→ **Instructions to follow**:
Every line of the data that includes "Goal" should be copied out.

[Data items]
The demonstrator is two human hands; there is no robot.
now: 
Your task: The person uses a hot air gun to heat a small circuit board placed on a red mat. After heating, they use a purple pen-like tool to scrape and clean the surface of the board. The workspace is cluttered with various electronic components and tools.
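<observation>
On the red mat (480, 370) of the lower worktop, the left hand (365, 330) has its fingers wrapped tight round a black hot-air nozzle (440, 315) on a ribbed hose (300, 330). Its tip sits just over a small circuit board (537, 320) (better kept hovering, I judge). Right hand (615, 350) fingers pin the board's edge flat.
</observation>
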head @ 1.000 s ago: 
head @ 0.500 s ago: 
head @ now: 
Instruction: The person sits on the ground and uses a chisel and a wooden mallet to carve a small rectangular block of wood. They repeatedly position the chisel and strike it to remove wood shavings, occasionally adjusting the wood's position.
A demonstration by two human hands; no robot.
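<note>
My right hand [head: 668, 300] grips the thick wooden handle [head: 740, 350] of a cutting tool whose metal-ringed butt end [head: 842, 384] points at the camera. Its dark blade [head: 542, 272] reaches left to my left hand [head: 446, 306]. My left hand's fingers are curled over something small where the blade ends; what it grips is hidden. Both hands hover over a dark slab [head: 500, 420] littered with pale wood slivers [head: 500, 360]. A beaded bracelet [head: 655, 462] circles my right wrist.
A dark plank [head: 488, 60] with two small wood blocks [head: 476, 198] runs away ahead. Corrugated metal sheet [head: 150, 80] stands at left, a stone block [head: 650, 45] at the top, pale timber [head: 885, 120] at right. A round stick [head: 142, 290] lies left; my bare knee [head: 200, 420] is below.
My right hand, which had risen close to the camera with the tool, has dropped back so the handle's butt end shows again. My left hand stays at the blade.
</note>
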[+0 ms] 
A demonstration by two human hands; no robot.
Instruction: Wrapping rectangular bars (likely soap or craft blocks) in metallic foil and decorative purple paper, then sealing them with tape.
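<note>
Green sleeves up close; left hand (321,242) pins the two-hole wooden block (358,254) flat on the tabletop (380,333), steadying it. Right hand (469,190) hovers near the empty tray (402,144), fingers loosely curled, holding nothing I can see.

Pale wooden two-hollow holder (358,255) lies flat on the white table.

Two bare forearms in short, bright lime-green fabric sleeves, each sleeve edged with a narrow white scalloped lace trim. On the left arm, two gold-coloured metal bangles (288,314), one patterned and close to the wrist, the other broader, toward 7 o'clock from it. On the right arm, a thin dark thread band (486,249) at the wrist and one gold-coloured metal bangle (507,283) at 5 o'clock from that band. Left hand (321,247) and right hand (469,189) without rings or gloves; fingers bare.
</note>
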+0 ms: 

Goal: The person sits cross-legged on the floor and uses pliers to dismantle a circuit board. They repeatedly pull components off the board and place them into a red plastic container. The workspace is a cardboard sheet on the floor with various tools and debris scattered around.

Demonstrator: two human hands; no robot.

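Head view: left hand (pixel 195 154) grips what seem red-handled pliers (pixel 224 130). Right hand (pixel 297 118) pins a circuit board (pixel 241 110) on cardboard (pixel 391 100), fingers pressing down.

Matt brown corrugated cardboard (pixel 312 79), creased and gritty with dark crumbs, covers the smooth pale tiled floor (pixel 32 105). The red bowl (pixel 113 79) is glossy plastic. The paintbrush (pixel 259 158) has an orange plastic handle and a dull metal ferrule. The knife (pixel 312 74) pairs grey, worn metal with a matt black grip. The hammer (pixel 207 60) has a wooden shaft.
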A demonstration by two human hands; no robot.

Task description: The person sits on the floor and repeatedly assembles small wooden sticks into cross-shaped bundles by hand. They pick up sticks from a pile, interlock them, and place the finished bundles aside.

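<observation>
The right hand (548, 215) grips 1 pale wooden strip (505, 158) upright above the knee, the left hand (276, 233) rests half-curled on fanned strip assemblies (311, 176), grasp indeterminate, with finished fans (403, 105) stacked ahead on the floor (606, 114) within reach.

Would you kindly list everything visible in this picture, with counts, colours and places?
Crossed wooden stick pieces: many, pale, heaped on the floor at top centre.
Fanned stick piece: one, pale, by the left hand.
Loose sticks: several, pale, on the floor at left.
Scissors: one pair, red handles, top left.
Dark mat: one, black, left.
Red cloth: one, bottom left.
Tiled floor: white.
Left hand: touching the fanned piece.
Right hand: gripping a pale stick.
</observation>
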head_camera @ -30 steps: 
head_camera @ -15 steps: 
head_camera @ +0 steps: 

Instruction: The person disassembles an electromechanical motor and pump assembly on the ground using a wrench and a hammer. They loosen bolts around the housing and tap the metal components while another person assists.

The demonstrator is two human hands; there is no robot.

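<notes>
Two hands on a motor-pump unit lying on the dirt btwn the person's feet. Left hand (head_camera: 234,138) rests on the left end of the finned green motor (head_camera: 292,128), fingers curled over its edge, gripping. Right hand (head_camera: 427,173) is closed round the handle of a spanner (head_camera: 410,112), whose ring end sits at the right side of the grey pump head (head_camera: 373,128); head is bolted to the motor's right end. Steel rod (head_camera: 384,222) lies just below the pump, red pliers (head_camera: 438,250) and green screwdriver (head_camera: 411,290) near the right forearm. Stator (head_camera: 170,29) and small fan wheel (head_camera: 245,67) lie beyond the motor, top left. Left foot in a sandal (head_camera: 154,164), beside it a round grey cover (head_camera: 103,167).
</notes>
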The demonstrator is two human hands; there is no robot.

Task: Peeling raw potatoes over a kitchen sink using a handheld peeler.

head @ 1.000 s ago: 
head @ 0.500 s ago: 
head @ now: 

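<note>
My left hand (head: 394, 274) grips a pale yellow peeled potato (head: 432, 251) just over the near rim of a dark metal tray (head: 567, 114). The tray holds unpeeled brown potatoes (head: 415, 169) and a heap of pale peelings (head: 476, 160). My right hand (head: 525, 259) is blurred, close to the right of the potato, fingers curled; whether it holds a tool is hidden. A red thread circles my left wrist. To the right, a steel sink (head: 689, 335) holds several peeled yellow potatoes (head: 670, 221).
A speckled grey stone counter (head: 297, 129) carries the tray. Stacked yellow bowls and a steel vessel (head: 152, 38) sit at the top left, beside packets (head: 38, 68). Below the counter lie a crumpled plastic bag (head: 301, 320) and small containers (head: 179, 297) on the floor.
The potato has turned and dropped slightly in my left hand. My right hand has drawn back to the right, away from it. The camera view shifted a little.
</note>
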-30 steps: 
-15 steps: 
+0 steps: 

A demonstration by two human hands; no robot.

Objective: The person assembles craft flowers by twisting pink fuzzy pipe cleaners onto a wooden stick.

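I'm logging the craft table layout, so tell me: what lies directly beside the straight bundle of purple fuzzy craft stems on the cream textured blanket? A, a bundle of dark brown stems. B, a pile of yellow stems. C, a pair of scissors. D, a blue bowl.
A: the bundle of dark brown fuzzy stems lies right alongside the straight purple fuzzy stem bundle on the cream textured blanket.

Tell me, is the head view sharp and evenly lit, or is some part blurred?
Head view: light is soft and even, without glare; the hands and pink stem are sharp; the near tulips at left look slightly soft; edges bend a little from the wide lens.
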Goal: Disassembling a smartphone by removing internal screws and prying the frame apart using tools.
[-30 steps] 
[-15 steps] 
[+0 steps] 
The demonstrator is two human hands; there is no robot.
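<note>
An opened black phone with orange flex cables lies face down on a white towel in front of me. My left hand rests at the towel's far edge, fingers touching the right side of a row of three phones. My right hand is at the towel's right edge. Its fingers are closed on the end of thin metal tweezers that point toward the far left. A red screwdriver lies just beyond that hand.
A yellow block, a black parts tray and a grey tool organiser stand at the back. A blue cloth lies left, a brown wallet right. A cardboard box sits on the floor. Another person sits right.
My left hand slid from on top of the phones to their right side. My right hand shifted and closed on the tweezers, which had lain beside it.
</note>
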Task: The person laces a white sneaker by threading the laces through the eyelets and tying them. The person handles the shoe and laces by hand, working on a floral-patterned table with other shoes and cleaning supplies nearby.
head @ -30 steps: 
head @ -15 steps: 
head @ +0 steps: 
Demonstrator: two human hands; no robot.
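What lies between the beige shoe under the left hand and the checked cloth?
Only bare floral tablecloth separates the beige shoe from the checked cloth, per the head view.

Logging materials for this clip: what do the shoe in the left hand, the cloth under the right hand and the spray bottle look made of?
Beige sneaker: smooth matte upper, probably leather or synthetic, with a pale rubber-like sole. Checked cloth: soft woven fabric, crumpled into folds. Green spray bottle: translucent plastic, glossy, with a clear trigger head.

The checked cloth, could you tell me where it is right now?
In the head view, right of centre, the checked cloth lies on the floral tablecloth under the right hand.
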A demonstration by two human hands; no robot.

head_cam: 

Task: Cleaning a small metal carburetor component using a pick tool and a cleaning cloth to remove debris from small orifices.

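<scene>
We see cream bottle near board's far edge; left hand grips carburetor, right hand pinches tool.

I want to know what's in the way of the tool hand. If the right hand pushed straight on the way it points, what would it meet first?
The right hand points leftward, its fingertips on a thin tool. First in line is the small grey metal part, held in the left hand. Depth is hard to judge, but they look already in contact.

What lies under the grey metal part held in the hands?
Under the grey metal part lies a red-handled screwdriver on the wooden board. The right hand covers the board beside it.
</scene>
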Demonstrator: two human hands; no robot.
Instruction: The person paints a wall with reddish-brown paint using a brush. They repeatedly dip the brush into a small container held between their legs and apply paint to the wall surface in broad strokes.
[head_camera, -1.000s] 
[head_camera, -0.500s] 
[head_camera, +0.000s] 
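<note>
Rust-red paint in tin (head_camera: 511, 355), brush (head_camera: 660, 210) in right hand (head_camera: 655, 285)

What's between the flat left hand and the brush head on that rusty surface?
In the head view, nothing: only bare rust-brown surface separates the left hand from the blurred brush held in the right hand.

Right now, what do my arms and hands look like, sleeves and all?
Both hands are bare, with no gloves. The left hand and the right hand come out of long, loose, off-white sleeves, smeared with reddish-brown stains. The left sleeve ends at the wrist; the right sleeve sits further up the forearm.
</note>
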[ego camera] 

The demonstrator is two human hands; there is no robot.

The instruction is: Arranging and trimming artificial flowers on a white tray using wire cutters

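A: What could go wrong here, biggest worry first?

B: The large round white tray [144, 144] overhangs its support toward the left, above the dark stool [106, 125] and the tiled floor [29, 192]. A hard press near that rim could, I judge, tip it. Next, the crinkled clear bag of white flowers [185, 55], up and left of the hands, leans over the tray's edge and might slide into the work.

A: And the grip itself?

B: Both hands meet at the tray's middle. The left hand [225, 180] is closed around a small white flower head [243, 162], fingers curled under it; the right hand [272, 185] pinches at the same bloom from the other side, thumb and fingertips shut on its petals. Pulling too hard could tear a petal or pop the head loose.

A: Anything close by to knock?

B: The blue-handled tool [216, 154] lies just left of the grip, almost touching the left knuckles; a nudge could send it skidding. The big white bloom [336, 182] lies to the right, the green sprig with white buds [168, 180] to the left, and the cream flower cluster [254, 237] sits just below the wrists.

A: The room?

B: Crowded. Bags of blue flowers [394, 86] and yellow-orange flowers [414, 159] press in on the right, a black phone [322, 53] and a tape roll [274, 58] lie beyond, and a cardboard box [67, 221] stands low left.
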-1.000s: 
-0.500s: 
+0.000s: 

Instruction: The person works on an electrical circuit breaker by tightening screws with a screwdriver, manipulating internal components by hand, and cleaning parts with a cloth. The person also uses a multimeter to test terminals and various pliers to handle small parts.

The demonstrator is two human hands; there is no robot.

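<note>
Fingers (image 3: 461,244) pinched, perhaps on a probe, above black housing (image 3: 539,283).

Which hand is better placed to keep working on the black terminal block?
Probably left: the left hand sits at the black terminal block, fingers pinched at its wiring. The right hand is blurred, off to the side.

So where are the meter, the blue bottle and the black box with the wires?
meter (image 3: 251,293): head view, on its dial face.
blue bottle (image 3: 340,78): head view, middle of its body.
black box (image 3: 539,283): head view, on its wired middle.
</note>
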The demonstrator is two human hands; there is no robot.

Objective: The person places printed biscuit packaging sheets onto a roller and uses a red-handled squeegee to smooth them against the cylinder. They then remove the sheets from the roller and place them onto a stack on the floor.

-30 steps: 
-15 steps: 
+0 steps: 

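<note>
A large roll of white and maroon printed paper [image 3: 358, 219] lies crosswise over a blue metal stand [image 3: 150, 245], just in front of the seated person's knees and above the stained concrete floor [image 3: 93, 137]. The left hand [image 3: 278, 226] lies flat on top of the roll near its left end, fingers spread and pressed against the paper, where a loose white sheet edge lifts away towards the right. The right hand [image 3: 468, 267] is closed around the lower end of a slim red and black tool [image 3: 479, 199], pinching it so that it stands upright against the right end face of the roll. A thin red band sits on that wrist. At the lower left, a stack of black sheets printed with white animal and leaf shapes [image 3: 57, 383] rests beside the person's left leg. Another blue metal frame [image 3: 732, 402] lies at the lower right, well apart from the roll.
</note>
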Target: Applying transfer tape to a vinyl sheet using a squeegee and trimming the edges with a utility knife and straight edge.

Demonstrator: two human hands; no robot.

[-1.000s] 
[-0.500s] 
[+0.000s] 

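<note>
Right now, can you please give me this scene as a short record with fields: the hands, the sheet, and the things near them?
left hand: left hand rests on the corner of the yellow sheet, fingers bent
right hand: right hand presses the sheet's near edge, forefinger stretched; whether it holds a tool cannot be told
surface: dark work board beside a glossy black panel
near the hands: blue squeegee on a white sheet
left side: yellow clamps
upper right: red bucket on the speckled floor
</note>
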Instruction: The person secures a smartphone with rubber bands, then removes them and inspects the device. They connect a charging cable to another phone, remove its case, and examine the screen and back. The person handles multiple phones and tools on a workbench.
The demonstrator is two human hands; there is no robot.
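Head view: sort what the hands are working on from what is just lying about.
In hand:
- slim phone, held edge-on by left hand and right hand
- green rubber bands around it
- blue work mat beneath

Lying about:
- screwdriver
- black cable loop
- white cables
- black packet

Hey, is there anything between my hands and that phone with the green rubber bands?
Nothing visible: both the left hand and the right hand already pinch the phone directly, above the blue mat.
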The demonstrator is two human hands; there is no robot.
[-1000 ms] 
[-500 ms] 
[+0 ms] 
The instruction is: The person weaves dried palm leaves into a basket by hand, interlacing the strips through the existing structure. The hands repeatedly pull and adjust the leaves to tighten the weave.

→ **Answer section**:
Goal: The person sits cross-legged on the floor and uses pliers to dismantle a circuit board. They repeatedly pull components off the board and place them into a red plastic container. The workspace is a cardboard sheet on the floor with various tools and debris scattered around.
Goal: Disassembling a smartphone by removing internal screws and prying the frame apart using tools.

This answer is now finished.